"Keep working on a plan. Make no little plans. Make the biggest you can think of, and spend the rest of your life carrying it out." Harry S. Truman

Sunday, October 17, 2010

Buying plants

We entered our apartment one week after our shipment was scheduled to be delivered, and five weeks after we left the neighboring country of India. Almost one month later, and we're still camping.  As it turns out, the ship with our container did make it to the local port, but the person in charge of all the paperwork was much too busy drinking to have the time and/or clarity of mind to do this work. For the past three weeks, he's been telling us all sorts of tales about why the delivery of the container was delayed, when in fact, he hadn't even begun to work on the process. This, by the way, in a Muslim country where alcohol is forbidden. We are now told that it will be delivered next Thursday, but by now, I carefully avoid thinking about it too much as it only makes things worse. If it comes, great. If it doesn't come, we'll go on camping out and try to be reasonably gracious about it ... Hm ! In the meantime, we do our best to try and fill out the empty space so it feels a little less like a transition hall, and more like a home. I bought some cushions. This week-end, we went in search of plants.

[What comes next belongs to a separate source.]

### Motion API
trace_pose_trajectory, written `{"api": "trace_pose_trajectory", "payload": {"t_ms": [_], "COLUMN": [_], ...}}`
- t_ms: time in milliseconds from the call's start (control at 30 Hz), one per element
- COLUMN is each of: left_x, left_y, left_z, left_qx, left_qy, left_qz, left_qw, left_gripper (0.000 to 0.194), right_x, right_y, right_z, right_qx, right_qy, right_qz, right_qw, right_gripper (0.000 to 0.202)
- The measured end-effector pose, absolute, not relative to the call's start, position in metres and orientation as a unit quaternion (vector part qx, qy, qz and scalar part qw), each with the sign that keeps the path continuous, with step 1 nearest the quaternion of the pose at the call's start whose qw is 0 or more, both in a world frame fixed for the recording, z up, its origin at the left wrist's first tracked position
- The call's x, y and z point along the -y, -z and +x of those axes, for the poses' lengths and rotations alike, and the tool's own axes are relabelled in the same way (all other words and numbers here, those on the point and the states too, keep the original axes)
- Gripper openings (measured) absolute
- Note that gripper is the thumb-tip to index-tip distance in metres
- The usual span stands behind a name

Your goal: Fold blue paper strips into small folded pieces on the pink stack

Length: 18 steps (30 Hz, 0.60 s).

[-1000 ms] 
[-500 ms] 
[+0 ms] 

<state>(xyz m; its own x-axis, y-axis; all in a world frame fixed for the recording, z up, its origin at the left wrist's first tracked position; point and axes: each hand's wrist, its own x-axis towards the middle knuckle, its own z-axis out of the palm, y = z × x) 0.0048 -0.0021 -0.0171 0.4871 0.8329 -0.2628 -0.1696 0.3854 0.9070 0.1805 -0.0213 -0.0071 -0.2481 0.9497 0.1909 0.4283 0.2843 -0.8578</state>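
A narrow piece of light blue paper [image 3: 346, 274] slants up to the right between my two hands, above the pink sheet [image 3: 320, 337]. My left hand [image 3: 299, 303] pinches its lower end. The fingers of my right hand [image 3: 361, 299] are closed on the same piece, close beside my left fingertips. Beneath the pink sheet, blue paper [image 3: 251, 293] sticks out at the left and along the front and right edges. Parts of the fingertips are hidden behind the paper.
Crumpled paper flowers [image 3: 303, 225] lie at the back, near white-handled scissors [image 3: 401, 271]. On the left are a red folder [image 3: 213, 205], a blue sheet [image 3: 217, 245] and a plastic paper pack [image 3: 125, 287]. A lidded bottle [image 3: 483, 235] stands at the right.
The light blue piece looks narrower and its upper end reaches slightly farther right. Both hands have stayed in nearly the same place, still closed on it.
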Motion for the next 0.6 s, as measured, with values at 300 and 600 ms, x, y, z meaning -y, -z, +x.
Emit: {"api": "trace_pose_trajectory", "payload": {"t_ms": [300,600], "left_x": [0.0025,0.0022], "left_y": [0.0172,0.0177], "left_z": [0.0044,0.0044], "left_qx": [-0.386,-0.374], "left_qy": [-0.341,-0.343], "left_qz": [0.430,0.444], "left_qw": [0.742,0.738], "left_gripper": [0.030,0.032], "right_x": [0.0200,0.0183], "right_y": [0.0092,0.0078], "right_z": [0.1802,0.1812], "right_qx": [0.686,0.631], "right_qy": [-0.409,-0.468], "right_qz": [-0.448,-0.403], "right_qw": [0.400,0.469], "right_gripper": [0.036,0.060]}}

There are several nurseries along the road, not far from where we live, and no sooner had we stopped that men approached us eagerly. Except that one of them was not a man at all, but a young 10 year old boy. At first, I thought he was the son of one of the sellers. But he seemed so earnest, he was so fast to run into the masses of plants to lift them out - including some pretty heavy ones -and show them to us, that I started to wonder. As it turned out, he works there all day, is paid 1500 Bangladesh Thaka per month for his work (that's about 21 US Dollars) and goes to school in the evenings.

When he saw my camera, he took a pose, and said: "camera action !"

In the meantime, a crowd of people had gathered on the road and the sidewalk. Some were rickshaw wallahs hoping we might need their services. The rest were just watching us, passing the time, always curious to observe foreigners as they go about their lives.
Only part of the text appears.